Accidental CEO or not, she had her priorities clear from day one on the job. “Focus is really important. When I started I knew there were two things I had to do. One was to get cash in the bank, because cash is king when you are starting up. And the other was to work really hard to make sure we were delivering something different to the other service providers.”
What separates RxCelerate from the competition is that it’s a “one-stop shop” for the UK’s £90 billion biotech sector, she adds, a platform for drug discovery in the same way that booking.com is a platform for hotels and Spotify for musicians.
Unlike those examples, the business has been funded entirely organically so far, because it’s in a sector where success is as much about human as financial capital, she says. “We are profitable — our [gross] profit margins are between 30 and 40 per cent. But we invest all those profits into new technologies and growing the business.
“Ultimately, growth is about getting the right people, and we’ve been able to get them without needing any [external investment].”
The pair’s background at the coalface of research has helped them to lure that top talent by building a company run by scientists, for scientists she says. “We have to be competitive on salaries, that’s important. But the other thing about scientists is that they always want to be learning and developing themselves. Rather than being a pinpoint in a large company, we offer them a much broader experience – that’s very attractive.”

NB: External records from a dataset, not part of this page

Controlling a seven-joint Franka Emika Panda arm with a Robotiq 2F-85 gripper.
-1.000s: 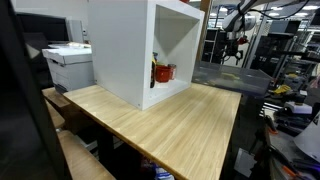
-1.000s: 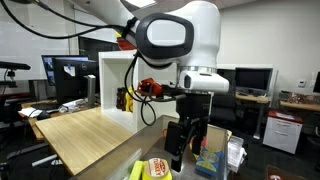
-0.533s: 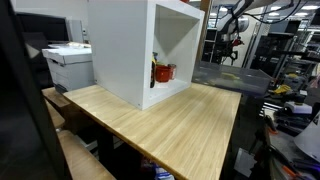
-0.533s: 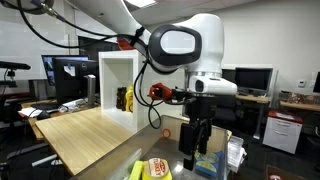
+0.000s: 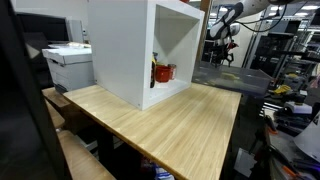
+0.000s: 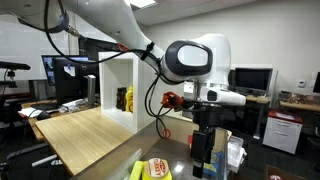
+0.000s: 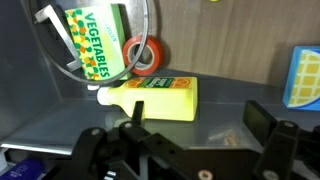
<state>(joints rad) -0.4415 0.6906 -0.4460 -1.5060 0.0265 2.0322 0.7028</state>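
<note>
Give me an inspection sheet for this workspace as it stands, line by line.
Surface: grey bin under the gripper; wooden table carrying a white cabinet.
Job's things: yellow bottle with a white cap, lying on its side in the bin, nearest the gripper.
Clutter: VEGETABLES box, red tape roll, blue and yellow box, all in the bin.
Grippers: gripper open above the bottle, holding nothing.
Cables: black cable looping along the arm.
Surroundings: red and yellow items inside the cabinet; printer; monitors.
</note>
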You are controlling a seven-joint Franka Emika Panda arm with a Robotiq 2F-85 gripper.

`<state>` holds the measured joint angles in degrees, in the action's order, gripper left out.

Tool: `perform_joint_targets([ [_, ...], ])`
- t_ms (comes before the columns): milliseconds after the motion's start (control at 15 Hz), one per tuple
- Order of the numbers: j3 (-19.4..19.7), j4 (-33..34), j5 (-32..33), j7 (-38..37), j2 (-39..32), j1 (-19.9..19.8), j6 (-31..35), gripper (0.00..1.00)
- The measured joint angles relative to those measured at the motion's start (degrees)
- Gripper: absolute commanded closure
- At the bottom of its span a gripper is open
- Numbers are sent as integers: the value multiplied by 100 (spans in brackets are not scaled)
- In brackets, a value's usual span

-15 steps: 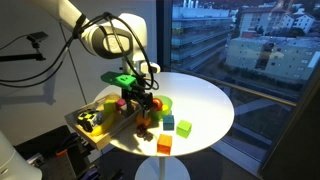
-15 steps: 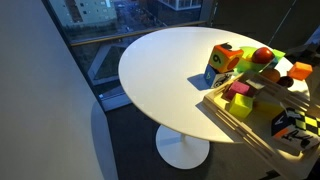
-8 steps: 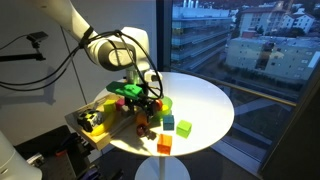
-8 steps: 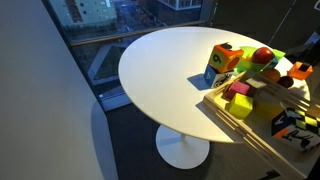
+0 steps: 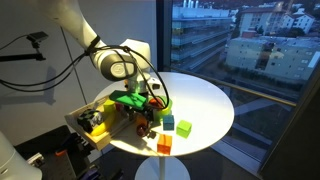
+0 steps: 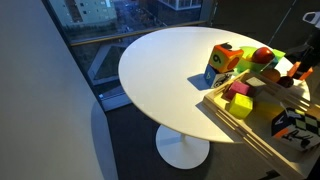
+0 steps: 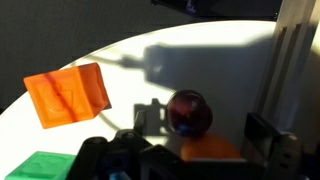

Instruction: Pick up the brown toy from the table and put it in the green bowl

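In the wrist view the brown toy (image 7: 188,112), a small dark round lump, lies on the white table between my fingers, touching an orange ball (image 7: 210,150) just below it. My gripper (image 7: 200,145) is open, with one dark finger on each side of the toy and nothing in its grasp. In an exterior view the gripper (image 5: 146,118) hangs low over the table's near side, just in front of the green bowl (image 5: 163,103), which the arm partly hides. The toy (image 5: 146,131) is a dark speck under the gripper.
An orange cube (image 7: 68,95) (image 5: 164,145) and a small green cube (image 7: 40,165) (image 5: 184,127) lie near the table edge. A wooden tray (image 6: 255,125) holds magenta blocks (image 6: 240,97). A yellow-orange block (image 6: 222,62) and a red ball (image 6: 262,55) stand beside it.
The arm has swung down and forward, bringing the gripper from above the bowl to just over the table around the brown toy. The objects have not moved.
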<state>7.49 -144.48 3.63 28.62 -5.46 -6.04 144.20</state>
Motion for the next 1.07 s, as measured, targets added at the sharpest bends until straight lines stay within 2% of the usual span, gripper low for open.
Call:
perform_joint_targets([
  [667, -143, 1, 0, 345, -514, -76, 593, 0],
  [733, -173, 2, 0, 362, -560, -92, 628, 18],
  [1067, -294, 40, 0, 402, -745, -163, 722, 60],
])
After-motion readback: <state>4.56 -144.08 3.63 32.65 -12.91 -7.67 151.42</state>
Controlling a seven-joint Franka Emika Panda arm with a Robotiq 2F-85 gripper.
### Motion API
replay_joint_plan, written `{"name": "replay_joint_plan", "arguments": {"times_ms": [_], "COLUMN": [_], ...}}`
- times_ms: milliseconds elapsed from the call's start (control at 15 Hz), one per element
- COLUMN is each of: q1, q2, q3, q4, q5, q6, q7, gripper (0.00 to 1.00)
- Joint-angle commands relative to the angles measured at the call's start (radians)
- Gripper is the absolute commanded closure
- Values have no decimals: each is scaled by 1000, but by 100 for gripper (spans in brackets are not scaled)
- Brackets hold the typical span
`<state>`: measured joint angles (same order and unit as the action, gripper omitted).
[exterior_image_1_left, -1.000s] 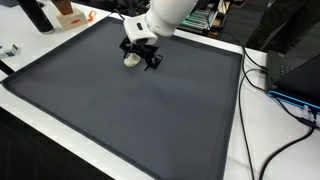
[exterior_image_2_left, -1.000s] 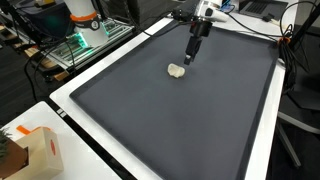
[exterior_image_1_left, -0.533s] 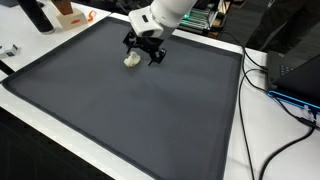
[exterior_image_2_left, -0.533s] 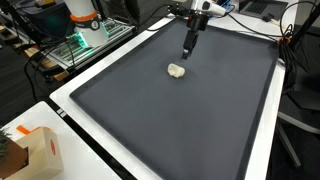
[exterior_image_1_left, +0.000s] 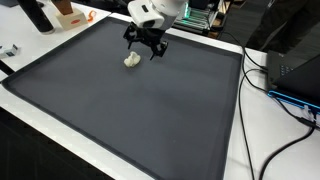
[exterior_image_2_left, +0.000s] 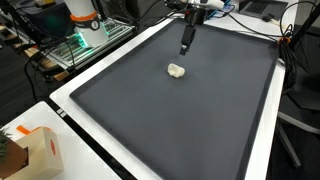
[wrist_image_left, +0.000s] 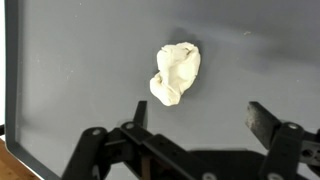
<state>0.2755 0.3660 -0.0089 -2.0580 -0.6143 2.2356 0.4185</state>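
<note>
Lab bench, big dark mat (exterior_image_1_left: 150, 120) in white frame, cables (exterior_image_1_left: 285, 90) along right edge. My pincer (exterior_image_1_left: 147, 42) hangs over mat's far edge, jaws wide, holding nothing. Over last second I lifted and drew back toward far side. White lump (exterior_image_1_left: 132, 60) unmoved, lying free on far half of mat, clear of my fingers. In wrist view, finger bases cut off by frame. Lump possibly crumpled tissue or dough, too small to tell.

Both exterior views look down slantwise on the dark mat (exterior_image_1_left: 150, 110) from seemingly opposite sides; the wrist view hangs close above the white lump (wrist_image_left: 176, 73), which all share.
</note>
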Motion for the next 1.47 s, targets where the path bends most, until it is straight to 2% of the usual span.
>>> {"name": "replay_joint_plan", "arguments": {"times_ms": [0, 667, 1000, 1400], "q1": [-40, -113, -159, -198], "q2": [-60, -147, -185, -214], "q3": [29, 39, 22, 5], "q4": [-49, -50, -37, -17], "q5": [63, 290, 448, 581], "q6": [1, -2, -13, -27], "q7": [-63, -180, -101, 37], "gripper": [0, 0, 0, 0]}}
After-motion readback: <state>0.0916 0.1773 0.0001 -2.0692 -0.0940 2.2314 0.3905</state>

The company is preparing to celebrate its tenth anniversary next year and her goal is to help other aspiring female scientists to follow in her footsteps, if perhaps via a more direct and faster route. “Throughout my career, key people have seen things in me that I haven’t seen myself. Now I want to support other women in science, and say to them that if they have a positive attitude they can achieve anything.”
What advice would she give to other entrepreneurs looking to build a successful company? “Always give people the opportunity to achieve their full potential,” she says. “And follow your gut instinct. Even though as scientists we are trained to evaluate things very carefully, sometimes you need to make a big leap – and that means going with your gut.”